# THE TASK
Read the lines below. Copy out any that hold the string "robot".

%%

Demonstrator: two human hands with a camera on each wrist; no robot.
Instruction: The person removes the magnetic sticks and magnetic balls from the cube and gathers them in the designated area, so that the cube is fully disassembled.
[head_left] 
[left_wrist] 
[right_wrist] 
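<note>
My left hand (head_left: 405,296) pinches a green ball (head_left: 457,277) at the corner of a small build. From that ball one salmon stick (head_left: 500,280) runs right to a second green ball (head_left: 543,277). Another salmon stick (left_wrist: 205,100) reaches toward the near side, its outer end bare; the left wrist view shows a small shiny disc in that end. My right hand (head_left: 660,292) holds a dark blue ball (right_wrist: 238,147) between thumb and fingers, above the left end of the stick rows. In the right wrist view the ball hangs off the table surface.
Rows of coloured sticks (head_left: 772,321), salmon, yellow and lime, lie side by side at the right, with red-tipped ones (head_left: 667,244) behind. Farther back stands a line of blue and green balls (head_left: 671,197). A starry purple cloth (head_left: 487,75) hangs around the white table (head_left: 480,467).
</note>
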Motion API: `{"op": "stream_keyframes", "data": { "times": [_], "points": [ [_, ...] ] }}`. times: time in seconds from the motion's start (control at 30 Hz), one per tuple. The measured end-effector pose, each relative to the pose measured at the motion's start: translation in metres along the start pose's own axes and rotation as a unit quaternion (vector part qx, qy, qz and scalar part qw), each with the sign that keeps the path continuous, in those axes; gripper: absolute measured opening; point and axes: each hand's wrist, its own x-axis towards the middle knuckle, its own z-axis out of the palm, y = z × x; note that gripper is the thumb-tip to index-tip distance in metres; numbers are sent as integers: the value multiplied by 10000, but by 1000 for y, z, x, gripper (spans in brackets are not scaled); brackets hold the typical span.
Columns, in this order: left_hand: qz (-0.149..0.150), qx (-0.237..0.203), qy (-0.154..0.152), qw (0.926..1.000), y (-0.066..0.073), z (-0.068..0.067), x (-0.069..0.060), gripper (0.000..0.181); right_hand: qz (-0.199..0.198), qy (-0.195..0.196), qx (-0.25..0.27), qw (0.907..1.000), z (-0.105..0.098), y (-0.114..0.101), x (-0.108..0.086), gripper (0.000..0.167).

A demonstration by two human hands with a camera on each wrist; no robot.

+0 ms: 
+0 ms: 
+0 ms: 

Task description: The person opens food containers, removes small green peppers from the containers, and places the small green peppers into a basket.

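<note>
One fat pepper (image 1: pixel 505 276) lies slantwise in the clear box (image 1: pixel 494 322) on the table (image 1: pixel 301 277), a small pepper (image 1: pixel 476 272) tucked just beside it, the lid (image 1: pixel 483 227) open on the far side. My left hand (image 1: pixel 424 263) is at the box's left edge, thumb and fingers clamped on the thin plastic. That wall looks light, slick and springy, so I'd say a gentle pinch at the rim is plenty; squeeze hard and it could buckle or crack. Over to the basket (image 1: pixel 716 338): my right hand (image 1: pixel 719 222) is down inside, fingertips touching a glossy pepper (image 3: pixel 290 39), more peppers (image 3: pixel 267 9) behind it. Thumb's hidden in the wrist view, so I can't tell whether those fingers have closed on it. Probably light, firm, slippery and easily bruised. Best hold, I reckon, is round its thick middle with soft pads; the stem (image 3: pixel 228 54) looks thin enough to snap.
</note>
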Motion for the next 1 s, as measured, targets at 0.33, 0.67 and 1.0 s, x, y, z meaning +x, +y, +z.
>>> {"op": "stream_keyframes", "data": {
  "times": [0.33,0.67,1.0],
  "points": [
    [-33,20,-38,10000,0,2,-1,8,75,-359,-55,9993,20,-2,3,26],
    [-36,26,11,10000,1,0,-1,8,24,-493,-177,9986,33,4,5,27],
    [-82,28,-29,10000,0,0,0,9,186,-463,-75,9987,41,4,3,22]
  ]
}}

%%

# ANSWER TO THE EXERCISE
Demonstrator: two human hands with a camera on each wrist; no robot.
A demonstration by two human hands with a camera on each wrist; no robot.

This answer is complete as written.